-- PROMPT --
When you reach the listing below, copy each line exactly.
━━━━━━━━━━
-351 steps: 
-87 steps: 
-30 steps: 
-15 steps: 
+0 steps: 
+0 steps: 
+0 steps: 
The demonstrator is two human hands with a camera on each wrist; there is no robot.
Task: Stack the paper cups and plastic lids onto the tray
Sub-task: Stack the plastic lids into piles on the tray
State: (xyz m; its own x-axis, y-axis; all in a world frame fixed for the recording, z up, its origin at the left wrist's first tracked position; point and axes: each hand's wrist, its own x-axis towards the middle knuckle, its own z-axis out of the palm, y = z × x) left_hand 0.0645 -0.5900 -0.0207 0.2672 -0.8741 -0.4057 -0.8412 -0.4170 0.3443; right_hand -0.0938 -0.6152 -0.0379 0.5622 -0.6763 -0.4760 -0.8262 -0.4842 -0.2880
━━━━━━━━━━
-- RESPONSE FOR THIS EXERCISE --
-351 steps: 
-87 steps: 
-30 steps: 
-15 steps: 
+0 steps: 
+0 steps: 
+0 steps: 
The demonstrator is two human hands with a camera on each wrist; there is no robot.
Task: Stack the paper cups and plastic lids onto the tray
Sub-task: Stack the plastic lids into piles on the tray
State: (xyz m; its own x-axis, y-axis; all in a world frame fixed for the recording, z up, its origin at the left wrist's first tracked position; point and axes: each hand's wrist, its own x-axis towards the middle knuckle, its own z-axis out of the palm, y = z × x) left_hand 0.0645 -0.5900 -0.0207 0.2672 -0.8741 -0.4057 -0.8412 -0.4170 0.3443; right_hand -0.0938 -0.6152 -0.0379 0.5622 -0.6763 -0.4760 -0.8262 -0.4842 -0.2880

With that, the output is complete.